Сев в машину, я положил раненного птенца на заднее сиденье, - в свой свитер, - для тепла. Мотор завёлся легко, и, через час, без дальнейших приключений, я уже подъехал к своему дому. Заглянув на заднее сиденье, я обнаружил, что птенец исчез...
Ванкувер (Канада),1995 г.
ДЕТСКИЕ ШАЛОСТИ
Невесомое детство. Ты идёшь, как будто маленький цветной самолётик летит низко-низко над землёй. И в каждой травинке видишь огромное дерево, в каждой луже - глубокое море, а в каждой капельке росы отражается целый мир. Мы, взрослые, летаем выше, но, съедаемые повседневными заботами, ничего вокруг себя не замечаем.
В детстве я был хилым. Болел расстройством желчного пузыря. Моя мама говорила, что я растравил этот пузырь потому, что ел много икры. Огромные металлические банки восхитительной осетровой икры - чёрной, как гуталин, зёрнышко к зёрнышку - мне часто приносил в качестве гостинца мой дедушка Потап Потапыч, контролировавший по партийной линии рыбную промышленность.

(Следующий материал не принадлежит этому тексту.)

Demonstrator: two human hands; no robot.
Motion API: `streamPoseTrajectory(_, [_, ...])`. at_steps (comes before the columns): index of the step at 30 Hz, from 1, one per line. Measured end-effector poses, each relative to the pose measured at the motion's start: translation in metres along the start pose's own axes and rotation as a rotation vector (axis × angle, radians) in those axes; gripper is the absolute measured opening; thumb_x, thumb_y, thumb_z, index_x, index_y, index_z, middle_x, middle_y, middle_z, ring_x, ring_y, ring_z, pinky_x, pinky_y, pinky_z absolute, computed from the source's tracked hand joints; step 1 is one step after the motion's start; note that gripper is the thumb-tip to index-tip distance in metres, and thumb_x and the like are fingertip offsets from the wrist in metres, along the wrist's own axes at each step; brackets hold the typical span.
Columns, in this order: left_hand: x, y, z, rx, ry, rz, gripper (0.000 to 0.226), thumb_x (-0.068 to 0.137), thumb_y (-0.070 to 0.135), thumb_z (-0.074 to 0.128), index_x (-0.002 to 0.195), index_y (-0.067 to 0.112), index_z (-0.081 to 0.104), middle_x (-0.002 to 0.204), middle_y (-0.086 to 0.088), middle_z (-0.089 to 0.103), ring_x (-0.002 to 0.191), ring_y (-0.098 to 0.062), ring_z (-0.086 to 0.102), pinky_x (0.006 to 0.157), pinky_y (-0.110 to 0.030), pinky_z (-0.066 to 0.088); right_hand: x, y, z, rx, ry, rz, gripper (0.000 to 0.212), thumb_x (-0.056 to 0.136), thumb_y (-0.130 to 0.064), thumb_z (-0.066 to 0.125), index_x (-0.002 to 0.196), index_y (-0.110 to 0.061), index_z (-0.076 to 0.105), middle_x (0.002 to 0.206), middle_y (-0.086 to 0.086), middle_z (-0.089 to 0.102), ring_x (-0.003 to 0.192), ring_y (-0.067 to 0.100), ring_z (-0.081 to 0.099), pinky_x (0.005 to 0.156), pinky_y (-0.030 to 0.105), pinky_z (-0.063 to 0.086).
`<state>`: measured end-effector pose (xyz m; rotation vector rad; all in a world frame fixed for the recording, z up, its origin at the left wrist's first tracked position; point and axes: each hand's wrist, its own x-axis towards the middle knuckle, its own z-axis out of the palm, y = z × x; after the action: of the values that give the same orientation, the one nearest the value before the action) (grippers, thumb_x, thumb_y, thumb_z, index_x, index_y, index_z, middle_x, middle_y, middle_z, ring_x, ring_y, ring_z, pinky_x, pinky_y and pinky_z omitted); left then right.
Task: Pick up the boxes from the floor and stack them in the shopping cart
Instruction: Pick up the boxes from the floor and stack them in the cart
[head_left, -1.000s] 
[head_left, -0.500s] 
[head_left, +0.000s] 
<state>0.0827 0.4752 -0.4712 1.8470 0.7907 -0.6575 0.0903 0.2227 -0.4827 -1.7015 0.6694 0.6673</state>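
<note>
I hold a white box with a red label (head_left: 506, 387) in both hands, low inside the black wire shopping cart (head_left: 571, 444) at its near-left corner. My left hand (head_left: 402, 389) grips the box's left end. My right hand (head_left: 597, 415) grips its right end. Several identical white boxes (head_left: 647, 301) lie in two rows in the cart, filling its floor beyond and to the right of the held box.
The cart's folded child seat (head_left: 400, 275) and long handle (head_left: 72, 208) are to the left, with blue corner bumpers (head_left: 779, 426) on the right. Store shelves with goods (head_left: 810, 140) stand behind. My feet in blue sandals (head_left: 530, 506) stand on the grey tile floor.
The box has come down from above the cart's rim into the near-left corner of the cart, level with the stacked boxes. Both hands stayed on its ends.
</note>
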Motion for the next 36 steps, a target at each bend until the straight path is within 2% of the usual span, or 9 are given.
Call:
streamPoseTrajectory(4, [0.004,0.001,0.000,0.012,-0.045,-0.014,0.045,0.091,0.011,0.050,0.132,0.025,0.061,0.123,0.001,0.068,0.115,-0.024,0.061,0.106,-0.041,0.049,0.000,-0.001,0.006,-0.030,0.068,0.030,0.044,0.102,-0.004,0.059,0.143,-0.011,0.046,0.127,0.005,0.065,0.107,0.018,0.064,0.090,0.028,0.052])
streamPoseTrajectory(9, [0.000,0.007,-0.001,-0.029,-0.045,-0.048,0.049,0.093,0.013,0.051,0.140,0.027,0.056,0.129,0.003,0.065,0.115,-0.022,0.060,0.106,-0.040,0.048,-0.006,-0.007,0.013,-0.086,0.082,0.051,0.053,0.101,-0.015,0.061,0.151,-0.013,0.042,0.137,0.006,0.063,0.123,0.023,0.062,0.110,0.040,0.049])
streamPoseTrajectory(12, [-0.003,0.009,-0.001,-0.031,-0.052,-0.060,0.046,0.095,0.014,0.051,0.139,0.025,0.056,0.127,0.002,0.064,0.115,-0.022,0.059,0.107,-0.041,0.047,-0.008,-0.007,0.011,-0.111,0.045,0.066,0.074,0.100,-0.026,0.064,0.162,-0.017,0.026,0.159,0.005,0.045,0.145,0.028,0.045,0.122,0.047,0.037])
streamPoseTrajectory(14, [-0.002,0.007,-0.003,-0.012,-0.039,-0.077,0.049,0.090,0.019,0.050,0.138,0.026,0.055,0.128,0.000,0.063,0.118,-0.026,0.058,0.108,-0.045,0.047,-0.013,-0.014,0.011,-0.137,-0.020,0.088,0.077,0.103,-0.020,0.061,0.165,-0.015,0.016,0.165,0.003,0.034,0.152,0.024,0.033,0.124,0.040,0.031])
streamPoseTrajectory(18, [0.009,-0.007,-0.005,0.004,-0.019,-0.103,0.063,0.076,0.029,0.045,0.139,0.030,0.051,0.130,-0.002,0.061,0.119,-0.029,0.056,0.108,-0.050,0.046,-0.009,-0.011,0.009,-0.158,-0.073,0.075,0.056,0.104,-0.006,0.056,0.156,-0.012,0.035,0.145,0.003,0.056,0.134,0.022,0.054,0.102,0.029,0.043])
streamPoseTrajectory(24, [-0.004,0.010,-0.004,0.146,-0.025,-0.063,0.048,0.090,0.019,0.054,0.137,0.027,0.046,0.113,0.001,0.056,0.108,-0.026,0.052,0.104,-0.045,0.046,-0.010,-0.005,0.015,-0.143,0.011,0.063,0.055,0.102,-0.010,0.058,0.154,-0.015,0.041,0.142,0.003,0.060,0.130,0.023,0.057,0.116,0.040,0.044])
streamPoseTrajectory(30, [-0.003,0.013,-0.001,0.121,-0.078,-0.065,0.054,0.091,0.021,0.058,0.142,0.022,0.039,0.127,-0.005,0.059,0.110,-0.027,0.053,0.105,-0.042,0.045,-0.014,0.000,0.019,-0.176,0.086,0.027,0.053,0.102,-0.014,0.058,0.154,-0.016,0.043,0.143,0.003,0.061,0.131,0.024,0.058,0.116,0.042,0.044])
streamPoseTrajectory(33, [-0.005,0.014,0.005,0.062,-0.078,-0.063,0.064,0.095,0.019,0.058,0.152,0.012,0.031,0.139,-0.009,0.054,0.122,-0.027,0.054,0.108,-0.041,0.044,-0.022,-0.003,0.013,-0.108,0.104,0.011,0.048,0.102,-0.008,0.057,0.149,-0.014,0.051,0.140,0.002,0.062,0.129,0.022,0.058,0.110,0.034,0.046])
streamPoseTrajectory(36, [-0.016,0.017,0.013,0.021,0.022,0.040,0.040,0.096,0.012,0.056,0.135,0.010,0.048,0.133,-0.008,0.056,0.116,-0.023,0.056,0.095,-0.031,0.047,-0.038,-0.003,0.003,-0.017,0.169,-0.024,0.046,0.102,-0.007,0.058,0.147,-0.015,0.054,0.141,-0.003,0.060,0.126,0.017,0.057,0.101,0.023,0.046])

А ещё, - я любил разные суфле, которые папа, возвращаясь с работы, часто покупал в кулинарии, на противоположной стороне улицы: молочные, кофейные, шоколадные, вишнёвые, яблочные... Они, как холодные медузы, трепыхались на блюдечке под моей серебряной ложкой, с рукояткой в виде зелёного эмалевого попугайчика, и таяли во рту, заполняя душу деликатесным вкусом.

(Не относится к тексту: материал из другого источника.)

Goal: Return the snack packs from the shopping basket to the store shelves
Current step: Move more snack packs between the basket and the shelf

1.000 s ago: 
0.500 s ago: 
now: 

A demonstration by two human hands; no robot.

Так как пузырь мой был растравлен, - то следовало его лечить... И в этом отношении мне повезло: в нашей многочисленной семье имелся врач гастроэнтеролог - Шмуль Шмульевич, - маститый профессор! Он приходился мне двоюродным дедушкой и считался самым крупным специалистом по болезням печени и желудка в стране. Говорили даже, что Шмуль Шмульевич лечил самих членов Политбюро!
Профессор был небедным человеком и жил со своей невероятно толстой женой, Ноной Абрамовной, в тихом арбатском переулке, в просторной трёхкомнатной квартире, выходящей всеми окнами в небольшой садик, в котором росли вишни, - так одухотворённо и свежо цветущие весной! Шмуля Шмульевича окружали в его жилище не только запылённые книги о желудочных болезнях, но и матово-блестящие картины старых мастеров, развешанные по всем стенам, сервизы антикварного фарфора и хрусталя, коллекции зажигалок и коньяков, привезённых из многих стран мира. Врач гастроэнтеролог любил изящные вещи и знал в них толк.
В один из весенних выходных, как раз в то время, когда белые и розовые цветки вишнёвых деревьев умопомрачительно благоухали под окнами Шмуля Шмульевича, мы с мамой пришли к нему на консультацию.
Добрейший старик-профессор, - жилистый и худой, в домашнем банном халате, основательных кожаных тапочках, надетых поверх толстых, самовязанных, шерстяных носков, весь седой, с бородкой и в очках, - встретил нас на пороге своей квартиры, приветливо улыбаясь...
Он долго щупал мой живот тёплыми, чуткими руками, пахнущими, дорогим одеколоном и что-то бормотал себе под нос. "Так-с", - отчётливо сказал он, наконец, задушевным голосом, - "у тебя, мой юный друг, действительно, - хронический холецистит. Думаю, что тебе будет полезно поехать полечиться на воды и грязи, на Кавказ. У меня, как раз, есть возможность организовать одну путёвку в хороший детский санаторий... А, что скажет на это мама?"
Моя мама не возражала, а напротив, казалось, обрадовалась этой идее. Хотя, я не сомневаюсь, что её беспокоило, как я там буду жить один, без родителей, в этом санатории?
Тем временем пришла Нона Абрамовна и, радушно поздоровавшись с нами, покатилась колобком на кухню приготовлять чай.
А потом, мы долго пили горячий индийский чай, заваренный вместе с цветками липы, и наслаждались ароматными нежными ватрушками, только что принесёнными Ноной Абрамовной из булочной. И Шмуль Шмульевич усыпляюще-сладким голосом рассказывал нам о райской жизни в кавказских санаториях, о полезности горного воздуха и целебных свойствах тамошних шипучих минеральных вод и пахучих чёрных грязей.